**PROBLEM:**
Scan the records beneath this line for the line holding "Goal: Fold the" and the line holding "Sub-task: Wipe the", then transcribe exactly those two and all lines between.
Start of DATA TO USE
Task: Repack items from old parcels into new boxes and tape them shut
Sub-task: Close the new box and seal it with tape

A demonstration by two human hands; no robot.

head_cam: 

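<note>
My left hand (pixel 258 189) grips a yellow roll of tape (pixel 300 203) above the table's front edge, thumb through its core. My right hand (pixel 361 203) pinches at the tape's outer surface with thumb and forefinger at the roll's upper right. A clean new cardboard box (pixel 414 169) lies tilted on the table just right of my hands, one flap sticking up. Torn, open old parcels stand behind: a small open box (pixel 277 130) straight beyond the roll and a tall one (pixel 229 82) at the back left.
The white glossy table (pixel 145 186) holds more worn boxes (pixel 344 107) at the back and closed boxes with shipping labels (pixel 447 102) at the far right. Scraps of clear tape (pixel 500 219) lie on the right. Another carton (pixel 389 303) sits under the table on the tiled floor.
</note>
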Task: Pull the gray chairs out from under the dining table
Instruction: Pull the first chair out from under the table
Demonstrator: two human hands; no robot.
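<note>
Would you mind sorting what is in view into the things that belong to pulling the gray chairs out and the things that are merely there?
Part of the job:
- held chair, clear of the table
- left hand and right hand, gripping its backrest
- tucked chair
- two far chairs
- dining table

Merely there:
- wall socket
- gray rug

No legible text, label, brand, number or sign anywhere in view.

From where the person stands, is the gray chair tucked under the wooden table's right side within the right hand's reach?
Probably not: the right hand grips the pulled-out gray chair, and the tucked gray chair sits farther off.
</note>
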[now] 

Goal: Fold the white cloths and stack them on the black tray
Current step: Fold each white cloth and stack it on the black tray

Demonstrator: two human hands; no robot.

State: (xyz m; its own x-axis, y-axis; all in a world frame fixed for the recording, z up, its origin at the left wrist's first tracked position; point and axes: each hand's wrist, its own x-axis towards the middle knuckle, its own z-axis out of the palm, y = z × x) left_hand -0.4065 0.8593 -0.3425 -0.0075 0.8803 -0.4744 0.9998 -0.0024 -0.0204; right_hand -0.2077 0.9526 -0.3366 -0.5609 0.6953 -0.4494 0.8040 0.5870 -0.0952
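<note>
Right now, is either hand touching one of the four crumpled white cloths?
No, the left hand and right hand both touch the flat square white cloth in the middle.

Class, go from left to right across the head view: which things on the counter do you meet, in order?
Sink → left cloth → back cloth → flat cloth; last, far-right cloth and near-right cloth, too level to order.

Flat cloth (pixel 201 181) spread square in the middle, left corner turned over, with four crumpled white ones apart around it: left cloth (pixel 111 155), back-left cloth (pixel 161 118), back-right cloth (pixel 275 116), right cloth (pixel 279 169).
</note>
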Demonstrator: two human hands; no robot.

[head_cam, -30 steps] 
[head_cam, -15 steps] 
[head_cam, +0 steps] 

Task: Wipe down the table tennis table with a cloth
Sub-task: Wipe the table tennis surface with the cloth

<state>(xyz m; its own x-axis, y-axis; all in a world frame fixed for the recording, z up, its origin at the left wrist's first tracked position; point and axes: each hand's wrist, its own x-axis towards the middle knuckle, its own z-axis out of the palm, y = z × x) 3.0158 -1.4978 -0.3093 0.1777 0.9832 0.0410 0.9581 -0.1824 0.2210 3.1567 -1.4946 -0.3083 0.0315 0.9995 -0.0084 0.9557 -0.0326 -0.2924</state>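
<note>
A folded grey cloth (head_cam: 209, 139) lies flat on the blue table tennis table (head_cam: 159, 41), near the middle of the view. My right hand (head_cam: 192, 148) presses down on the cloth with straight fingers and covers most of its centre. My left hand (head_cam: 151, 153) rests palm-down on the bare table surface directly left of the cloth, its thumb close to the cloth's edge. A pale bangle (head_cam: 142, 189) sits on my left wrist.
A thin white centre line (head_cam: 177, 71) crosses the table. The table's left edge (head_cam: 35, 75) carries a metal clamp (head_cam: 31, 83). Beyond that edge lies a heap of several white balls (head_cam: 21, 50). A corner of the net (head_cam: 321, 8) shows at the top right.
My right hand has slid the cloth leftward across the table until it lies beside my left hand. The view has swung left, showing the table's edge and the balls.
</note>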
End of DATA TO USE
**SOLUTION TO THIS EXERCISE:**
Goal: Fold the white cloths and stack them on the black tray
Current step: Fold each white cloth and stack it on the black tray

Demonstrator: two human hands; no robot.

State: (xyz m; its own x-axis, y-axis; all in a world frame fixed for the recording, z up, its origin at the left wrist's first tracked position; point and axes: each hand's wrist, its own x-axis towards the middle knuckle, its own z-axis out of the palm, y = z × x) left_hand -0.4065 0.8593 -0.3425 -0.0075 0.8803 -0.4744 0.9998 -0.0024 -0.0204; right_hand -0.2077 0.9526 -0.3366 -0.5609 0.6953 -0.4494 0.8040 0.5870 -0.0952
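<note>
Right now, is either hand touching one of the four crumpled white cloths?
No, the left hand and right hand both touch the flat square white cloth in the middle.

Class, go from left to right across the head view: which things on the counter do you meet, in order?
Sink → left cloth → back cloth → flat cloth; last, far-right cloth and near-right cloth, too level to order.

Flat cloth (pixel 201 181) spread square in the middle, left corner turned over, with four crumpled white ones apart around it: left cloth (pixel 111 155), back-left cloth (pixel 161 118), back-right cloth (pixel 275 116), right cloth (pixel 279 169).
</note>
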Demonstrator: two human hands; no robot.

[head_cam, -30 steps] 
[head_cam, -15 steps] 
[head_cam, +0 steps] 

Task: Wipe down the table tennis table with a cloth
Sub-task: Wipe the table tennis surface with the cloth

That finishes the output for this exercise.